**Work order:** Even if the data beneath seems repetitive, write it all out again exactly.

**Data below:**
--*--
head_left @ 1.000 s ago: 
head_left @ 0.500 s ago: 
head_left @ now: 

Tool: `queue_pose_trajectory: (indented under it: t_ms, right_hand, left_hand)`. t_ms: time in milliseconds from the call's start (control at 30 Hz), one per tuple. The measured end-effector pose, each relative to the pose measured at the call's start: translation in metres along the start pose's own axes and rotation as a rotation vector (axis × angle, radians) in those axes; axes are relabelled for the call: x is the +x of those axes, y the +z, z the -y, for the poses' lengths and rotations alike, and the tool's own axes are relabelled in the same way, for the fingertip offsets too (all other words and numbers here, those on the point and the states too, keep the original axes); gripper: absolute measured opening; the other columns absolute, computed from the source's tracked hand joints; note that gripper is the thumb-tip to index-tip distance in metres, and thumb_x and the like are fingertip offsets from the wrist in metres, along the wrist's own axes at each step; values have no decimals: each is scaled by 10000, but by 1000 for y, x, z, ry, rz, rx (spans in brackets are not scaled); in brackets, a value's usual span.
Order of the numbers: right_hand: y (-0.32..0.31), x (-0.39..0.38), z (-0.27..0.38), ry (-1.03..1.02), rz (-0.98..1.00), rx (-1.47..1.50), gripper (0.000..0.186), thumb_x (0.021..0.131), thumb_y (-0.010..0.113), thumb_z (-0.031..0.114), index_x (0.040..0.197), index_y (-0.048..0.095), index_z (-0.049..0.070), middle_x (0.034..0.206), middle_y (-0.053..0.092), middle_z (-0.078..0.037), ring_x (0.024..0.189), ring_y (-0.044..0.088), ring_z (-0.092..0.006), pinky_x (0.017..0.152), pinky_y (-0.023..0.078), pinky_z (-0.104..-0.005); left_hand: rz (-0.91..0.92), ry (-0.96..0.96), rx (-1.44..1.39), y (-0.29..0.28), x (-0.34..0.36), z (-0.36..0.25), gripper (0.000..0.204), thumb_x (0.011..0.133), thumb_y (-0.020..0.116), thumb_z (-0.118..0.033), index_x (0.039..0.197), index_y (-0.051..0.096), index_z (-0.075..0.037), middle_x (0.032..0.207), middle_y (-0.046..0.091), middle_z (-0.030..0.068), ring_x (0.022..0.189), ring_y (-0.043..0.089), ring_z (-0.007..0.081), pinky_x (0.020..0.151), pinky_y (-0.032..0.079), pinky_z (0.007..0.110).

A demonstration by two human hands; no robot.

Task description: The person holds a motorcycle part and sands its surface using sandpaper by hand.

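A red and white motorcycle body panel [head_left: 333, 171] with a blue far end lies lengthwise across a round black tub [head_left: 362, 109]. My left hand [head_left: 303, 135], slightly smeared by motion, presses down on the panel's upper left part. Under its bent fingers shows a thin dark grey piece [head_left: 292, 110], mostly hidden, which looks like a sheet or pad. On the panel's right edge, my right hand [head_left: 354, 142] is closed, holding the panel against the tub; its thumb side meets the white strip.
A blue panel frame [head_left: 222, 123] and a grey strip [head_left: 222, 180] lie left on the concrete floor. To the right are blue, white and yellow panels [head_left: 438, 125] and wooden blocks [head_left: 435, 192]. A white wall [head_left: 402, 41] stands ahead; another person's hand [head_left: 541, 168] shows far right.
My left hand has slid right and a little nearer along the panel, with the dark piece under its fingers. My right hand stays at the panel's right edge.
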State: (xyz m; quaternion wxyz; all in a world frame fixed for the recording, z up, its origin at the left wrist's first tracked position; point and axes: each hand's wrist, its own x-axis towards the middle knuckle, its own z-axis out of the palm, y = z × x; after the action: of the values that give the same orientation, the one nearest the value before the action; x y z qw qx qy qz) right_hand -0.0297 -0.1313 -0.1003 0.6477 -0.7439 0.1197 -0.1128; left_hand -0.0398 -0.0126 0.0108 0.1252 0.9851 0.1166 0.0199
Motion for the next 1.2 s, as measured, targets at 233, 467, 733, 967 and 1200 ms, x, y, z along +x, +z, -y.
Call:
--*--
**Task answer:**
head_left @ 1.000 s ago: 
head_left @ 0.500 s ago: 
head_left @ now: 

Tool: `queue_pose_trajectory: (indented under it: t_ms, right_hand, left_hand)`. t_ms: time in milliseconds from the call's start (control at 30 Hz), one per tuple. The measured end-effector pose, each relative to the pose measured at the call's start: translation in metres along the start pose's own axes and rotation as a rotation vector (axis × angle, radians) in those axes; axes are relabelled for the call: x is the +x of those axes, y the +z, z the -y, for the poses' lengths and rotations alike, and the tool's own axes are relabelled in the same way, for the fingertip offsets too (all other words and numbers here, those on the point and the states too, keep the original axes); gripper: absolute measured opening; the other columns absolute, computed from the source's tracked hand joints; note that gripper is the thumb-tip to index-tip distance in metres, and thumb_x and the like are fingertip offsets from the wrist in metres, along the wrist's own axes at each step; values have no decimals: each is scaled by 10000, but by 1000 for y, x, z, ry, rz, rx (spans in brackets are not scaled); in brackets, a value's usual span.
Order of the numbers: right_hand: y (-0.32..0.31), x (-0.39..0.38), z (-0.27..0.38), ry (-1.03..1.02), rz (-0.98..1.00), rx (-1.47..1.50), gripper (0.000..0.186), thumb_x (0.021..0.131), thumb_y (-0.010..0.113), thumb_z (-0.031..0.114), index_x (0.040..0.197), index_y (-0.048..0.095), index_z (-0.049..0.070), middle_x (0.034..0.206), middle_y (-0.053..0.092), middle_z (-0.078..0.037), ring_x (0.024..0.189), ring_y (-0.044..0.088), ring_z (-0.092..0.006), pinky_x (0.017..0.152), pinky_y (-0.023..0.078), pinky_z (-0.104..-0.005); left_hand: rz (-0.91..0.92), ry (-0.96..0.96), rx (-1.44..1.39), y (-0.29..0.28), x (-0.34..0.36), z (-0.36..0.25), gripper (0.000..0.204), thumb_x (0.011..0.133), thumb_y (-0.020..0.116), thumb_z (-0.118..0.033), index_x (0.039..0.197), index_y (-0.051..0.096), index_z (-0.075..0.037), middle_x (0.032..0.207), middle_y (-0.046..0.091), middle_z (-0.030..0.068), ring_x (0.022..0.189), ring_y (-0.043..0.089), ring_z (-0.007..0.081), pinky_x (0.020..0.151), pinky_y (-0.032..0.079), pinky_z (0.007..0.110).

A demonstration by two human hands; no robot.

Task description: The person holds a motorcycle part and sands its surface using sandpaper by hand.

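A red and white motorcycle body panel [head_left: 333, 171] with a blue far end lies lengthwise across a round black tub [head_left: 362, 109]. My left hand [head_left: 303, 135], slightly smeared by motion, presses down on the panel's upper left part. Under its bent fingers shows a thin dark grey piece [head_left: 292, 110], mostly hidden, which looks like a sheet or pad. On the panel's right edge, my right hand [head_left: 354, 142] is closed, holding the panel against the tub; its thumb side meets the white strip.
A blue panel frame [head_left: 222, 123] and a grey strip [head_left: 222, 180] lie left on the concrete floor. To the right are blue, white and yellow panels [head_left: 438, 125] and wooden blocks [head_left: 435, 192]. A white wall [head_left: 402, 41] stands ahead; another person's hand [head_left: 541, 168] shows far right.
My left hand has slid right and a little nearer along the panel, with the dark piece under its fingers. My right hand stays at the panel's right edge.
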State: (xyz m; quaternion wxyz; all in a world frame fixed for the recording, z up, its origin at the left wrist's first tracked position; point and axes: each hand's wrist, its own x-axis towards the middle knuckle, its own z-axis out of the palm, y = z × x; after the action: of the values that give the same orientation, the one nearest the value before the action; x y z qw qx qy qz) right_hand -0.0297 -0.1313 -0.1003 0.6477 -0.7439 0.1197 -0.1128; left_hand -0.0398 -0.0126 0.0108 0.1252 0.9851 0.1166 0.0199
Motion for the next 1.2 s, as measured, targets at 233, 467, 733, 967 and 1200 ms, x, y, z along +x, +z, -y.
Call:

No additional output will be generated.